## THE TASK:
Look through the data below and extract, unchanged, the lines from the one that contains "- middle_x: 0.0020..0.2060" to the one that contains "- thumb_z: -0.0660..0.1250", both included.

=======

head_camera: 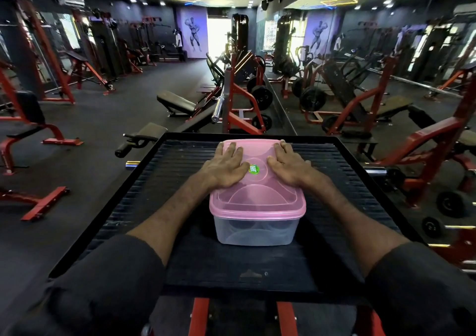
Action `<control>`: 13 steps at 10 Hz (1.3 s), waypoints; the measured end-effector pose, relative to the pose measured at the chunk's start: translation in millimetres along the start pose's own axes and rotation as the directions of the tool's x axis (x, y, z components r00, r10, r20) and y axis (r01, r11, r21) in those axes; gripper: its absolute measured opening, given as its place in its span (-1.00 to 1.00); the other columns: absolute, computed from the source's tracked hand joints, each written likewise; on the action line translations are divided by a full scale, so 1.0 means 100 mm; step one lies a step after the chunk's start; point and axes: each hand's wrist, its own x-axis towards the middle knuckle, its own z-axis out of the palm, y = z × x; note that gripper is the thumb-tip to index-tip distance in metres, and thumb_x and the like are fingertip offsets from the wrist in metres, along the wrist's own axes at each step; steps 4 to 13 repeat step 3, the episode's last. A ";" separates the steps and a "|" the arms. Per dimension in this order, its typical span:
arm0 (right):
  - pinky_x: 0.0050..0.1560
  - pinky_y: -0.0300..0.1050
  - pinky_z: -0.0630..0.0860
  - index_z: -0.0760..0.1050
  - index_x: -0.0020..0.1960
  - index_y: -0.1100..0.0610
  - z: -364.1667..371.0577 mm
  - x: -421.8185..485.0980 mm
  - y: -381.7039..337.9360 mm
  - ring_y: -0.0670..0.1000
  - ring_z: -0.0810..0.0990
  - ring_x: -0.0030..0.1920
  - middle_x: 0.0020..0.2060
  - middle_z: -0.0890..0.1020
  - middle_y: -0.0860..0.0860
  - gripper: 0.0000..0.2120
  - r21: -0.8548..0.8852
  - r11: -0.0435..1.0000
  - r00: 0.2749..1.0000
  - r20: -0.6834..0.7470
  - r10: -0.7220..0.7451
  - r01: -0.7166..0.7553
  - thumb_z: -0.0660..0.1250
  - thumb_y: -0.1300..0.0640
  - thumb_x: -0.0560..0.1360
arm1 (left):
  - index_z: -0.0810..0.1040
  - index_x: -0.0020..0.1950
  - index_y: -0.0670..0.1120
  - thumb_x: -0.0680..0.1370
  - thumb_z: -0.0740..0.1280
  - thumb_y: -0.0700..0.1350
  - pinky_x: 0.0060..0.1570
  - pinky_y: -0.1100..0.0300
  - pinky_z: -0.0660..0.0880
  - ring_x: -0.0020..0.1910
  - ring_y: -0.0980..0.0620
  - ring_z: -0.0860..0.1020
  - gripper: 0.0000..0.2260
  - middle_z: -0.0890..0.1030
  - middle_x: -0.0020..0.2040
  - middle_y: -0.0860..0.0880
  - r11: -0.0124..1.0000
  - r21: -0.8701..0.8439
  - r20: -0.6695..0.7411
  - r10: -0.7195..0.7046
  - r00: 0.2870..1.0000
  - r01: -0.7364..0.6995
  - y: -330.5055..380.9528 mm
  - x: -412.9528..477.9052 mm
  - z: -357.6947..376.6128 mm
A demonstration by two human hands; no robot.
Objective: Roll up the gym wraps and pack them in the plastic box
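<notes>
Pink lid (257, 196) closes plastic box (257, 230) on bench (180, 271) | left hand (226, 168), right hand (288, 165) flat atop lid, fingers (228, 150) spread, gripping nothing

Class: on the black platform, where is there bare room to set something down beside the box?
Bare ribbed platform lies left of the plastic box, out to the raised rim, and likewise on its right. A smooth strip is free between box and near edge. The pink lid is crowded: left hand and right hand lie flat on it.

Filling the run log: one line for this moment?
stage: closing | left hand: flat on lid | right hand: flat on lid | box: on platform
</notes>
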 end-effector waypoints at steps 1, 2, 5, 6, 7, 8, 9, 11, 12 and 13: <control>0.52 0.38 -0.06 -0.11 0.66 0.04 0.00 -0.03 0.00 0.19 0.04 0.63 0.66 -0.16 -0.02 -0.37 0.051 0.999 1.000 -0.012 0.010 -0.010 -0.04 -0.17 0.68 | -0.08 0.66 -0.03 0.67 -0.04 0.23 0.56 -0.31 -0.06 0.64 -0.13 -0.26 -0.37 -0.17 0.68 -0.03 1.000 0.004 0.002 -0.016 1.000 0.016 0.03 -0.03 -0.03; 0.50 0.40 -0.09 0.02 0.65 0.00 -0.05 -0.12 -0.03 0.17 0.05 0.62 0.66 -0.02 -0.03 -0.40 0.075 0.997 0.996 -0.091 -0.003 0.010 0.05 -0.16 0.67 | -0.07 0.66 -0.02 0.67 -0.05 0.24 0.50 -0.44 -0.05 0.65 -0.14 -0.22 -0.37 -0.15 0.68 -0.01 0.998 0.049 -0.021 -0.044 0.999 0.045 0.10 -0.10 -0.06; 0.47 0.33 0.00 0.23 0.58 -0.04 -0.11 -0.19 0.05 0.14 0.14 0.58 0.61 0.21 0.00 -0.45 0.138 0.988 0.965 -0.261 -0.029 0.067 0.24 -0.07 0.62 | -0.08 0.66 -0.03 0.67 -0.05 0.24 0.49 -0.46 -0.07 0.65 -0.14 -0.22 -0.37 -0.16 0.68 -0.01 0.999 0.034 -0.017 -0.021 1.000 0.021 0.12 -0.12 -0.07; 0.47 0.33 0.00 0.23 0.58 -0.04 -0.11 -0.19 0.05 0.14 0.14 0.58 0.61 0.21 0.00 -0.45 0.138 0.988 0.965 -0.261 -0.029 0.067 0.24 -0.07 0.62 | -0.08 0.66 -0.03 0.67 -0.05 0.24 0.49 -0.46 -0.07 0.65 -0.14 -0.22 -0.37 -0.16 0.68 -0.01 0.999 0.034 -0.017 -0.021 1.000 0.021 0.12 -0.12 -0.07; 0.47 0.33 0.00 0.23 0.58 -0.04 -0.11 -0.19 0.05 0.14 0.14 0.58 0.61 0.21 0.00 -0.45 0.138 0.988 0.965 -0.261 -0.029 0.067 0.24 -0.07 0.62 | -0.08 0.66 -0.03 0.67 -0.05 0.24 0.49 -0.46 -0.07 0.65 -0.14 -0.22 -0.37 -0.16 0.68 -0.01 0.999 0.034 -0.017 -0.021 1.000 0.021 0.12 -0.12 -0.07; 0.47 0.33 0.00 0.23 0.58 -0.04 -0.11 -0.19 0.05 0.14 0.14 0.58 0.61 0.21 0.00 -0.45 0.138 0.988 0.965 -0.261 -0.029 0.067 0.24 -0.07 0.62 | -0.08 0.66 -0.03 0.67 -0.05 0.24 0.49 -0.46 -0.07 0.65 -0.14 -0.22 -0.37 -0.16 0.68 -0.01 0.999 0.034 -0.017 -0.021 1.000 0.021 0.12 -0.12 -0.07; 0.47 0.33 0.00 0.23 0.58 -0.04 -0.11 -0.19 0.05 0.14 0.14 0.58 0.61 0.21 0.00 -0.45 0.138 0.988 0.965 -0.261 -0.029 0.067 0.24 -0.07 0.62 | -0.08 0.66 -0.03 0.67 -0.05 0.24 0.49 -0.46 -0.07 0.65 -0.14 -0.22 -0.37 -0.16 0.68 -0.01 0.999 0.034 -0.017 -0.021 1.000 0.021 0.12 -0.12 -0.07; 0.47 0.33 0.00 0.23 0.58 -0.04 -0.11 -0.19 0.05 0.14 0.14 0.58 0.61 0.21 0.00 -0.45 0.138 0.988 0.965 -0.261 -0.029 0.067 0.24 -0.07 0.62 | -0.08 0.66 -0.03 0.67 -0.05 0.24 0.49 -0.46 -0.07 0.65 -0.14 -0.22 -0.37 -0.16 0.68 -0.01 0.999 0.034 -0.017 -0.021 1.000 0.021 0.12 -0.12 -0.07; 0.47 0.33 0.00 0.23 0.58 -0.04 -0.11 -0.19 0.05 0.14 0.14 0.58 0.61 0.21 0.00 -0.45 0.138 0.988 0.965 -0.261 -0.029 0.067 0.24 -0.07 0.62 | -0.08 0.66 -0.03 0.67 -0.05 0.24 0.49 -0.46 -0.07 0.65 -0.14 -0.22 -0.37 -0.16 0.68 -0.01 0.999 0.034 -0.017 -0.021 1.000 0.021 0.12 -0.12 -0.07; 0.47 0.33 0.00 0.23 0.58 -0.04 -0.11 -0.19 0.05 0.14 0.14 0.58 0.61 0.21 0.00 -0.45 0.138 0.988 0.965 -0.261 -0.029 0.067 0.24 -0.07 0.62 | -0.08 0.66 -0.03 0.67 -0.05 0.24 0.49 -0.46 -0.07 0.65 -0.14 -0.22 -0.37 -0.16 0.68 -0.01 0.999 0.034 -0.017 -0.021 1.000 0.021 0.12 -0.12 -0.07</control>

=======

## REPLY:
  - middle_x: 0.0020..0.2060
  - middle_z: -0.0890..0.1020
  - middle_y: -0.0860..0.0860
  - gripper: 0.0000..0.2120
  - r21: -0.8548..0.8852
  - r11: -0.0435..1.0000
  - r00: 0.2749..1.0000
  - r20: -0.6834..0.7470
  - r10: -0.7220..0.7451
  - r01: -0.7166..0.7553
  - thumb_z: -0.0660..0.1250

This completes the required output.